Mr. and Mrs. Nick Jacklin opened the first store in what is now Wedgwood in 1922, before either electricity or city water reached the neighborhood. The building still survives as the garage of a house in the 7500 block of 35th Avenue NE. That same block was later (1949–1974) home of McGillivray's Variety and Gift Store, whose range of wares ranged from penny candy, children's clothing and hundreds of different children's birthday cards to "fine collector dolls… in a better selection than… even… the downtown Frederick & Nelson's" and "sequins in every color manufactured".

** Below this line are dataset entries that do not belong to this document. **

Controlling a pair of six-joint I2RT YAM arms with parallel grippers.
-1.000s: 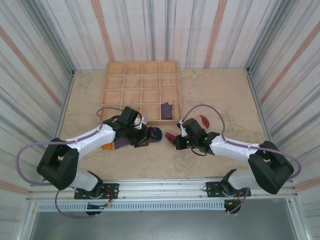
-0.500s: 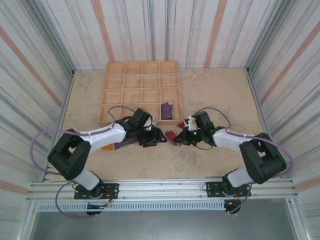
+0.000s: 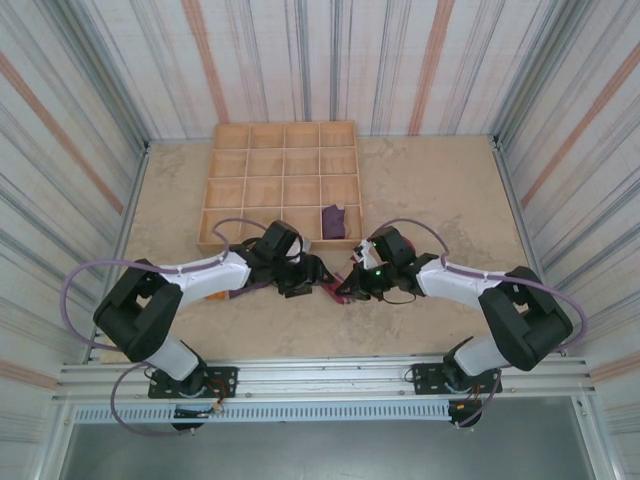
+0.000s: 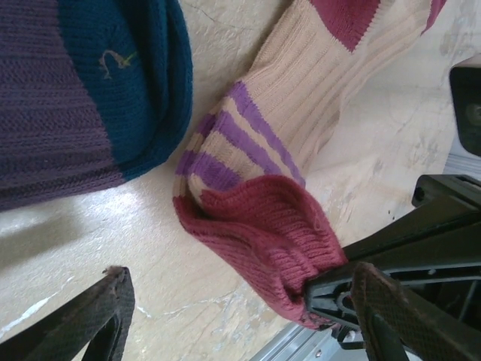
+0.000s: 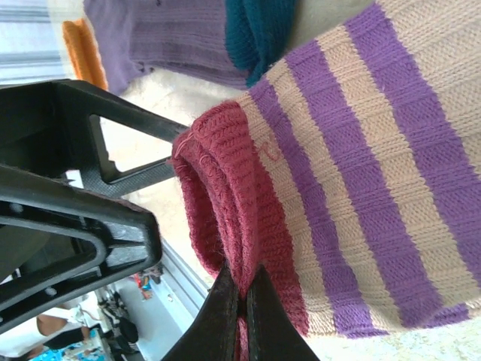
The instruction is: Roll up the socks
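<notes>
Overhead view; wrist close-ups of tan sock [image 4: 301,98]

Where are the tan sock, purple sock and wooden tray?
tan sock [image 4: 323,68], left wrist view, ribbed tan leg.
purple sock [image 4: 52,98], left wrist view, purple body.
wooden tray [image 3: 265,160], top external view, bare compartment.

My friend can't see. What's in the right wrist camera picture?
The right fingers pinch the red cuff edge of a tan sock with purple stripes. A purple sock with teal toe and orange cuff lies behind it, and the black left fingers sit at the left.
</notes>
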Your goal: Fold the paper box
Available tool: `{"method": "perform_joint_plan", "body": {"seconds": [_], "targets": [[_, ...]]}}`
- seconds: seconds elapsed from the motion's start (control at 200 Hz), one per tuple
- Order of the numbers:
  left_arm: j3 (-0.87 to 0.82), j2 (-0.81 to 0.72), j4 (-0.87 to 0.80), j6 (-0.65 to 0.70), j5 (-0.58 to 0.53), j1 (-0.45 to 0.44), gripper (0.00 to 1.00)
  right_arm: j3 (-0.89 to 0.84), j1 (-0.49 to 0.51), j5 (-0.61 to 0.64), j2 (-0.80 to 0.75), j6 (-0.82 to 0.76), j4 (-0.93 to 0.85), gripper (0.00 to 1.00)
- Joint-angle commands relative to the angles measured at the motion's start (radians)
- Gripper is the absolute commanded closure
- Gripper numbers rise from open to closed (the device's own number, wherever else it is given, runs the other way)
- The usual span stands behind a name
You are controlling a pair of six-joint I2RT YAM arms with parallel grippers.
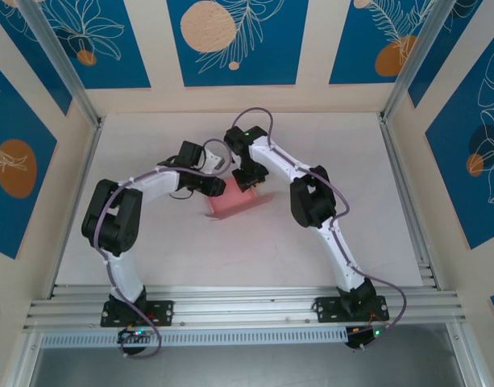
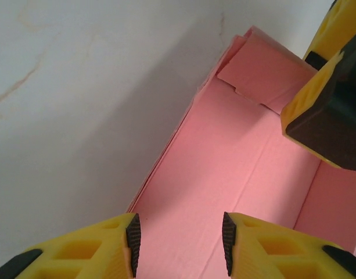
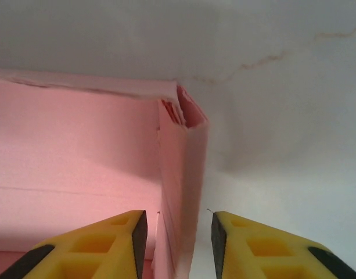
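Loosely, right end effector point(image 3: 179, 225), astride paper box point(image 3: 79, 145)

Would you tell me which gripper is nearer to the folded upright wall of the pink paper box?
Right. The right gripper straddles that wall of the paper box, which stands between its open jaws; the left gripper is over the box's floor, jaws open.

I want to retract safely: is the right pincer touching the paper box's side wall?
Cannot tell. Right wrist view: the right pincer straddles the paper box wall; table shows beside one pad, the other blends into pink.
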Motion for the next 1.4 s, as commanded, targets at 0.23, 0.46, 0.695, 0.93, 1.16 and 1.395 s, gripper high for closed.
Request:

Half a mile (0.7 km) north, McVicar's Hardware Store (1946–1986)—in the space in the 8500 block of 35th Avenue NE opened shortly after World War II. The shortage of consumer goods right after the war meant that some of their early stock was manufactured on-site from war surplus. Adapting their business to whatever people in the neighborhood wanted to buy, as Wedgwood residents began putting in lawns and gardens, McVicar's sold them the requisite supplies; they sold specialty foods and rented out skis; they were also, for a decade, the only hardware store in the state licensed to sell beer and wine. They ran do-it-yourself clinics on everything from tools to gourmet cooking; in 1954, they were mentioned in a Time magazine article on the do-it-yourself trend.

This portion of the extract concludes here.